### INFORMATION SHOWN ###

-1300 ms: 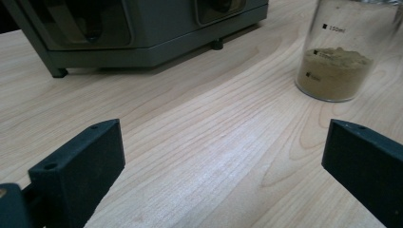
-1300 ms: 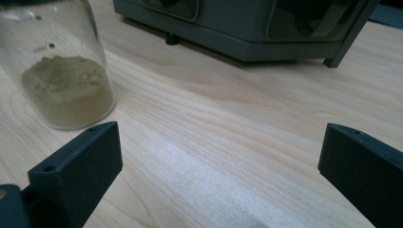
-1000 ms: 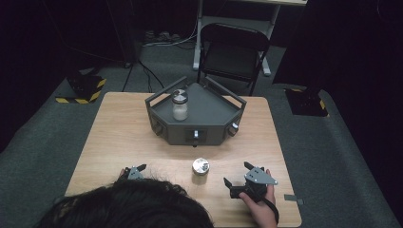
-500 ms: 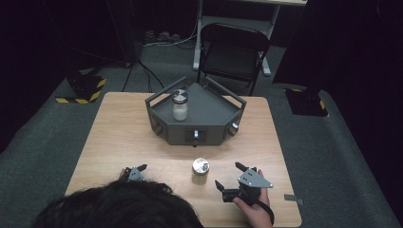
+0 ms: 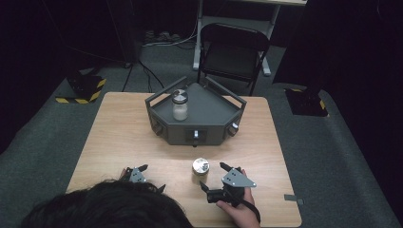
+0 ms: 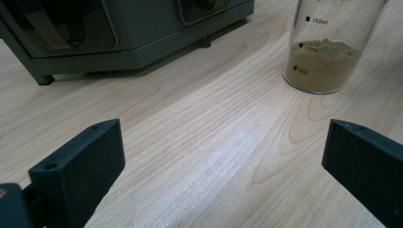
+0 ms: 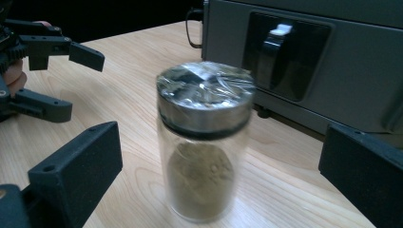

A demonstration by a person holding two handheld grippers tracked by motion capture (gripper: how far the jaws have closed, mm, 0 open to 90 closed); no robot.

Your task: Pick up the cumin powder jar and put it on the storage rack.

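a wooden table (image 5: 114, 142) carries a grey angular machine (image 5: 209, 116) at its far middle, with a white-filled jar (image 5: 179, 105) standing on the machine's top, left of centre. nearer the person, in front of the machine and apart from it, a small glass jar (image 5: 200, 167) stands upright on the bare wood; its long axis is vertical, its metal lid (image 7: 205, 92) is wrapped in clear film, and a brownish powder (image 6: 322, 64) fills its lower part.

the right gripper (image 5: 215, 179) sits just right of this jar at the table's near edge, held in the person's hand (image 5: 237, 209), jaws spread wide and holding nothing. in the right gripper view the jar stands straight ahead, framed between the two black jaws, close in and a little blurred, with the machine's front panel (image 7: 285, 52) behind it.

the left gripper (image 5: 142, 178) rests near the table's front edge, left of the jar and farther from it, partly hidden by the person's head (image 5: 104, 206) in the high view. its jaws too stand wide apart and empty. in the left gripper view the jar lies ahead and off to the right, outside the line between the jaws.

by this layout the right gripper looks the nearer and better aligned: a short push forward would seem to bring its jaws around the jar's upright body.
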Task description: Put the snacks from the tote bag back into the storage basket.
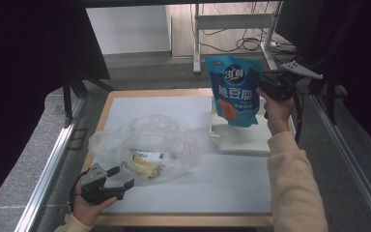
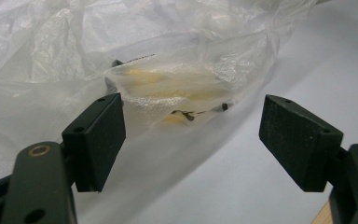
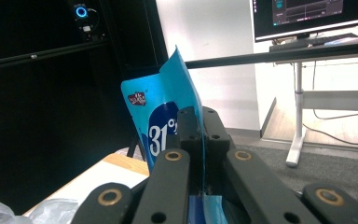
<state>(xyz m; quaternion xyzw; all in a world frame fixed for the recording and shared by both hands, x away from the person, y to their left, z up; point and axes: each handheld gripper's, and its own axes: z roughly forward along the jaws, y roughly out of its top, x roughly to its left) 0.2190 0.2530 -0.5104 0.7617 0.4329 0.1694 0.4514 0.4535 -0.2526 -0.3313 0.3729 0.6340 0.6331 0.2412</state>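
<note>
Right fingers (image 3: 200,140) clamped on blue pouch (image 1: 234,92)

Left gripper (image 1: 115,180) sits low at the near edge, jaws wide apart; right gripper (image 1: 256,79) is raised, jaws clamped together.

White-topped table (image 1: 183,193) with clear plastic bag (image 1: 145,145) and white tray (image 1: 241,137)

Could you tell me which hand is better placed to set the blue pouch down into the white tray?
The right. The right gripper is already shut on the blue pouch, holding it above the white tray. The left gripper sits open by the plastic bag.
</note>
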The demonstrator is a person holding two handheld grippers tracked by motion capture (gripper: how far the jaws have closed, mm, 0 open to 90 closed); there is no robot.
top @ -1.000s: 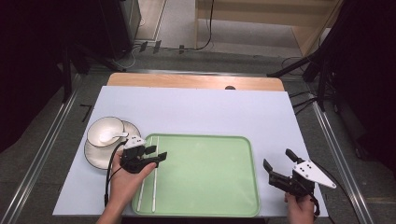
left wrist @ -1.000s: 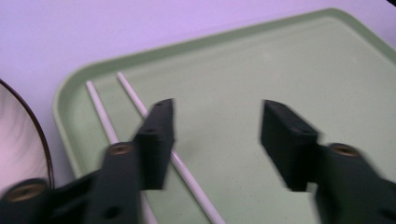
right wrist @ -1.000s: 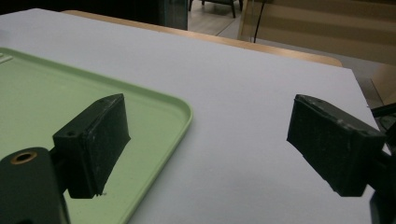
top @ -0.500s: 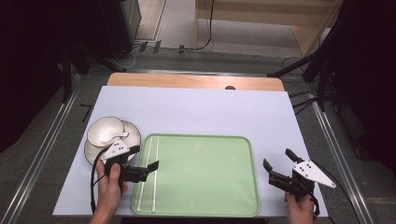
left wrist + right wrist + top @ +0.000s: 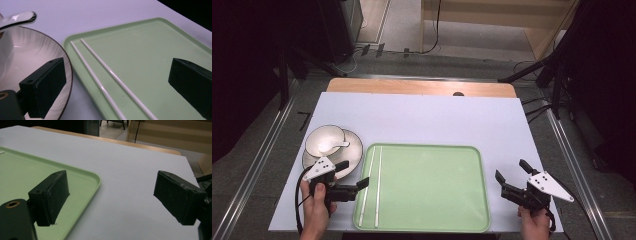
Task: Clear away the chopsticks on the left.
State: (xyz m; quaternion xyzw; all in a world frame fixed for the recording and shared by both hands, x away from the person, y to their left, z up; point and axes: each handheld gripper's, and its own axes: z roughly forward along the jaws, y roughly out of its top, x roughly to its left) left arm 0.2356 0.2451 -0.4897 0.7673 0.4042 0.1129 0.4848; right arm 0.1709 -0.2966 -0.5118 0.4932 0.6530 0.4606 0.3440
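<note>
High view: two white chopsticks [image 5: 371, 186] lie side by side along the left edge of a green tray [image 5: 432, 200], released and untouched.

Just left of them the left gripper [image 5: 354, 176] hovers with jaws spread wide, having just been opening, nothing between them; the right gripper [image 5: 510, 177] waits beyond the tray's right edge, equally wide and empty. The tray sits on a pale lavender mat [image 5: 432, 117] over a wooden table [image 5: 412, 86], dark stands and cables around it. Left gripper view brings close the ribbed plate [image 5: 35, 57] and a glossy spoon handle [image 5: 17, 19]; from above these read as a bowl [image 5: 325, 140] stacked on its plate.
</note>
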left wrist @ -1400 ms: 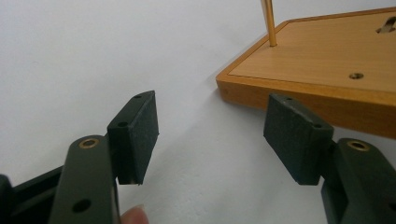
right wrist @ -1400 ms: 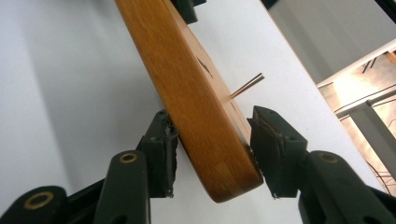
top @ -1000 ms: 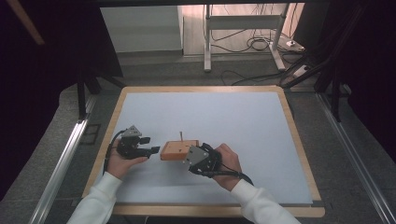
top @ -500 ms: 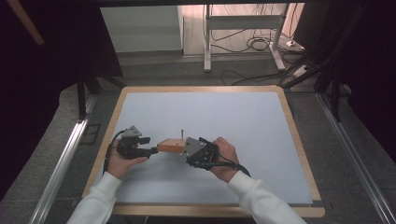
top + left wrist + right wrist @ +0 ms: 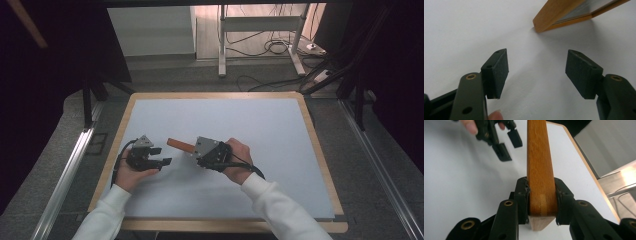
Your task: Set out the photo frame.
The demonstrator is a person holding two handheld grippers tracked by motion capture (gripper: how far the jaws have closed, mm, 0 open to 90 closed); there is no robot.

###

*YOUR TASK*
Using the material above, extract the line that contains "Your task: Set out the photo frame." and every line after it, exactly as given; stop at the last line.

*YOUR RESPONSE*
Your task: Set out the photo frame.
The demonstrator is a person holding two handheld grippers tracked by motion capture (gripper: how far the jaws have closed, mm, 0 open to 90 closed); there is no robot.

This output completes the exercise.